• _WHAT YOU ARE ASKED TO DO_
Please give back, word for word, only the lines starting at the one containing "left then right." and ending at the one containing "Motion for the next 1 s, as" within the material below.

• _RAW DATA_
————

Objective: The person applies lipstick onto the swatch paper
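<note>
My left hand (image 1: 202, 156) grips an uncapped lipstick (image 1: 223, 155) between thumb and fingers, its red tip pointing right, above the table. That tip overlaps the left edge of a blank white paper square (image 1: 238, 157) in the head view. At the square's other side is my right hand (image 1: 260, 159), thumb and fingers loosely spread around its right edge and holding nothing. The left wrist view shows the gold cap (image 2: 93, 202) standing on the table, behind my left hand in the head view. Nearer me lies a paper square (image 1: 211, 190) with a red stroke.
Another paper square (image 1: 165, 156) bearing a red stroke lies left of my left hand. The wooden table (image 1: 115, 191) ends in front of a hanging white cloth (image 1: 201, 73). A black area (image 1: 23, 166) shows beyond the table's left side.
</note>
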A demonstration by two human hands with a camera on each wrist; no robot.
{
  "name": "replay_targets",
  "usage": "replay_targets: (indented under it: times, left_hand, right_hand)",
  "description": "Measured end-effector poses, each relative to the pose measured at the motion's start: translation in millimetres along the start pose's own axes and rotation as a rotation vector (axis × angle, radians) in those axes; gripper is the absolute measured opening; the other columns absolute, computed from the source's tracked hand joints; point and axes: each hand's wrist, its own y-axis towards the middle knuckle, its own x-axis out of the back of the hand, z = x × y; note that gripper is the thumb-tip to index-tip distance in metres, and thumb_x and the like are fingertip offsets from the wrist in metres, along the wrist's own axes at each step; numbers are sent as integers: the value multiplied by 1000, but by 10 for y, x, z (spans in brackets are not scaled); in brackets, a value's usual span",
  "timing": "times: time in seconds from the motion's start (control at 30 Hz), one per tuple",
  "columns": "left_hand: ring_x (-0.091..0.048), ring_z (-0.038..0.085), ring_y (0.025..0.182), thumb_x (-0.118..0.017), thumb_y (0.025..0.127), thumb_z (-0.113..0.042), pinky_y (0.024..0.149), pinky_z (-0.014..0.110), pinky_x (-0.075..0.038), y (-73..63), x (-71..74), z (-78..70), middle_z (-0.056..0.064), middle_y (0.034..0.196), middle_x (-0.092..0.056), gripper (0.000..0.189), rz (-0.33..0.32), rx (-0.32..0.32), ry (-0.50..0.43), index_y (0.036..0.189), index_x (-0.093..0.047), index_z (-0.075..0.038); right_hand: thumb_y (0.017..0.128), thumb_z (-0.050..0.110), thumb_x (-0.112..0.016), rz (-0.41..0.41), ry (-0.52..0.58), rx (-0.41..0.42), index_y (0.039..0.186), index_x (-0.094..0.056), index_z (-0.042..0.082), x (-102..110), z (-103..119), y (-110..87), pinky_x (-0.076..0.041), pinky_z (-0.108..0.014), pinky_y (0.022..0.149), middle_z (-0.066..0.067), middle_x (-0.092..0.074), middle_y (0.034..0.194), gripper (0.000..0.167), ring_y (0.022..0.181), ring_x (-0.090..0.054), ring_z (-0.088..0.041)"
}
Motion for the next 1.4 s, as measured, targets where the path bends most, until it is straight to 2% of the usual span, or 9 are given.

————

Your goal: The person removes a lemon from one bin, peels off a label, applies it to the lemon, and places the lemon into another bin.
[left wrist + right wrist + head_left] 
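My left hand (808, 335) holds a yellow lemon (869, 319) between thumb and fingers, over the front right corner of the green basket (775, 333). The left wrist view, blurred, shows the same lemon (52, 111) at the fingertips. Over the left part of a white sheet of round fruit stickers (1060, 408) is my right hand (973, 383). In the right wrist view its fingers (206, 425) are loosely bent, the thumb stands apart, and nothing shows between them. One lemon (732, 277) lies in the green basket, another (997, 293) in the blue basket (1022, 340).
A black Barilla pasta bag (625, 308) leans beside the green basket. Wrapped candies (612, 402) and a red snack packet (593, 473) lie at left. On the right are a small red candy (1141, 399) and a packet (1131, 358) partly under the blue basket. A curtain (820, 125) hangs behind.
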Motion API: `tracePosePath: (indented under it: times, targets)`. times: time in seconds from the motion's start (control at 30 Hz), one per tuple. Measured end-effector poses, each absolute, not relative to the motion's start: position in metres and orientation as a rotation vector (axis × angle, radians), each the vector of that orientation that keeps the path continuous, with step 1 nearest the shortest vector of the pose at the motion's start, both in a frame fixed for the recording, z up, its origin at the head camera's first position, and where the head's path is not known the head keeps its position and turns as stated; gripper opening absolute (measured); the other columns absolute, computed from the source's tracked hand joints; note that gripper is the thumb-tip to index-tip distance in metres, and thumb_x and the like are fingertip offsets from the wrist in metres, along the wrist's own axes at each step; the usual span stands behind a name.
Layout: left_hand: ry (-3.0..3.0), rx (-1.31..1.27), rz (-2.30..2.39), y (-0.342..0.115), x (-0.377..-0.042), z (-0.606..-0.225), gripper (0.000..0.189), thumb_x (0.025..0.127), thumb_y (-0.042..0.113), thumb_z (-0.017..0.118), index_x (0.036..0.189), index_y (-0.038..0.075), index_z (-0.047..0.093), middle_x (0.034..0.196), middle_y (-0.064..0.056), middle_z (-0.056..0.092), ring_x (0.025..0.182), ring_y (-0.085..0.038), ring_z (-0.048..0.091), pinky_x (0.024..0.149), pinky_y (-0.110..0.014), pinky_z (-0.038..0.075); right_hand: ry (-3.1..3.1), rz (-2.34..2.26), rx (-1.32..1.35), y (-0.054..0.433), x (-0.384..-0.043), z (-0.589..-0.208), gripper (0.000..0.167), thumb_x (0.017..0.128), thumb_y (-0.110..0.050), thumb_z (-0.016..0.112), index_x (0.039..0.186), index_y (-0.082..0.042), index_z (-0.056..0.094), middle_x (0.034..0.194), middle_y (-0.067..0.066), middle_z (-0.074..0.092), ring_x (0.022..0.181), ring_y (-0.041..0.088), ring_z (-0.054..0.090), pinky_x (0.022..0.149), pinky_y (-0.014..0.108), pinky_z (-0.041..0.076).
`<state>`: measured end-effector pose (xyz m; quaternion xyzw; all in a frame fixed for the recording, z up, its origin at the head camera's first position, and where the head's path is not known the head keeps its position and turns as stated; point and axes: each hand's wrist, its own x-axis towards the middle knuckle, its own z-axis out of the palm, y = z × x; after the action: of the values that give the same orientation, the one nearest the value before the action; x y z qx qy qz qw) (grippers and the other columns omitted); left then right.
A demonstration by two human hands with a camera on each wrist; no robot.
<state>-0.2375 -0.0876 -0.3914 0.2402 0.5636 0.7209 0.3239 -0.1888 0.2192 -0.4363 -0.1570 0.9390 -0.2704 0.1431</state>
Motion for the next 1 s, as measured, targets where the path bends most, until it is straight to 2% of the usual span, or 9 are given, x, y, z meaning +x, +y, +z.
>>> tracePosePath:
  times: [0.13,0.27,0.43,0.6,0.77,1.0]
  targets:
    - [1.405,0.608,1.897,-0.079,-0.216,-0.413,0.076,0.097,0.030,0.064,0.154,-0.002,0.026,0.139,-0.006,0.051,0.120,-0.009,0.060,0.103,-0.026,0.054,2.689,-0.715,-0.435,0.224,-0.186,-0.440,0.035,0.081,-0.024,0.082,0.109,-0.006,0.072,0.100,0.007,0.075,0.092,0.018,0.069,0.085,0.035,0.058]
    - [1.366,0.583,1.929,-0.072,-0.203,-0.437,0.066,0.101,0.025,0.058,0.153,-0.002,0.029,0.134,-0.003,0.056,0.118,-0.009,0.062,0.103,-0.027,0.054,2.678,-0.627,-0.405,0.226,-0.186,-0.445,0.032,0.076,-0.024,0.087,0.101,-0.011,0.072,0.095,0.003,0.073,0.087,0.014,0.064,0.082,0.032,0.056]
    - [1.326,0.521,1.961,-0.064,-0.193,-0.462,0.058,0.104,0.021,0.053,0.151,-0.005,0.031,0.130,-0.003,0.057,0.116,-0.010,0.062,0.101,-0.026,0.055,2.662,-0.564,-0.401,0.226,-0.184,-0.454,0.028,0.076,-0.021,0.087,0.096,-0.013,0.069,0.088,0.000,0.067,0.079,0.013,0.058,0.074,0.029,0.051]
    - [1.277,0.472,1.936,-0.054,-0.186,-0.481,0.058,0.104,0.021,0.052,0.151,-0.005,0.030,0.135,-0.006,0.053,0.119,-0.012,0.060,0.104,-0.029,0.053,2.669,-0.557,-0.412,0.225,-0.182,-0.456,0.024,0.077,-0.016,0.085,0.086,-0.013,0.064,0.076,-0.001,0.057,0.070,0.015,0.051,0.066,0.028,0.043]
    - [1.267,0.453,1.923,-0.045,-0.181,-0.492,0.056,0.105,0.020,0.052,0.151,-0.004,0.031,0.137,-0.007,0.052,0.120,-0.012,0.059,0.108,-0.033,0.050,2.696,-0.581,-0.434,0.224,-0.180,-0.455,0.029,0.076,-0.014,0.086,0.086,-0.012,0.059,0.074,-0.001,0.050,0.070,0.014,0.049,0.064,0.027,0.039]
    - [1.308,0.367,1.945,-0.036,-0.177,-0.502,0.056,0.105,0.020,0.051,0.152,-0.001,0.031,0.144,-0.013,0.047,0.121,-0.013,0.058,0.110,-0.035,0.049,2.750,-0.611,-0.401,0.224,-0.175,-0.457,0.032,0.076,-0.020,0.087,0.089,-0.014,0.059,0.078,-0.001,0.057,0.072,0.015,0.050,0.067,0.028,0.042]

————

• _RESULT OF THIS EXERCISE_
`<state>`: measured end-effector pose (xyz m; quaternion xyzw; all in a frame fixed for the recording, z up, its origin at the head camera's first position, and where the head's path is not known the head keeps its position and turns as stated; point and axes: each hand's wrist, its own x-axis towards the middle knuckle, its own z-axis out of the palm, y = z × x; after the action: of the values that give the same orientation, the one nearest the value before the action; x y z qx qy qz qw) (grippers and the other columns omitted); left then right.
A demonstration by two human hands with a camera on each wrist; no robot.
<state>-0.2375 -0.0876 -0.3914 0.2402 0.5636 0.7209 0.3239 -0.1888 0.2192 -0.4363 -0.1570 0.9390 -0.2704 0.1431</state>
Motion for the next 1 s, as measured, targets where the path bends most, until it is straight to 2% of the usual span, or 9 are given, x, y, z meaning +x, +y, +z.

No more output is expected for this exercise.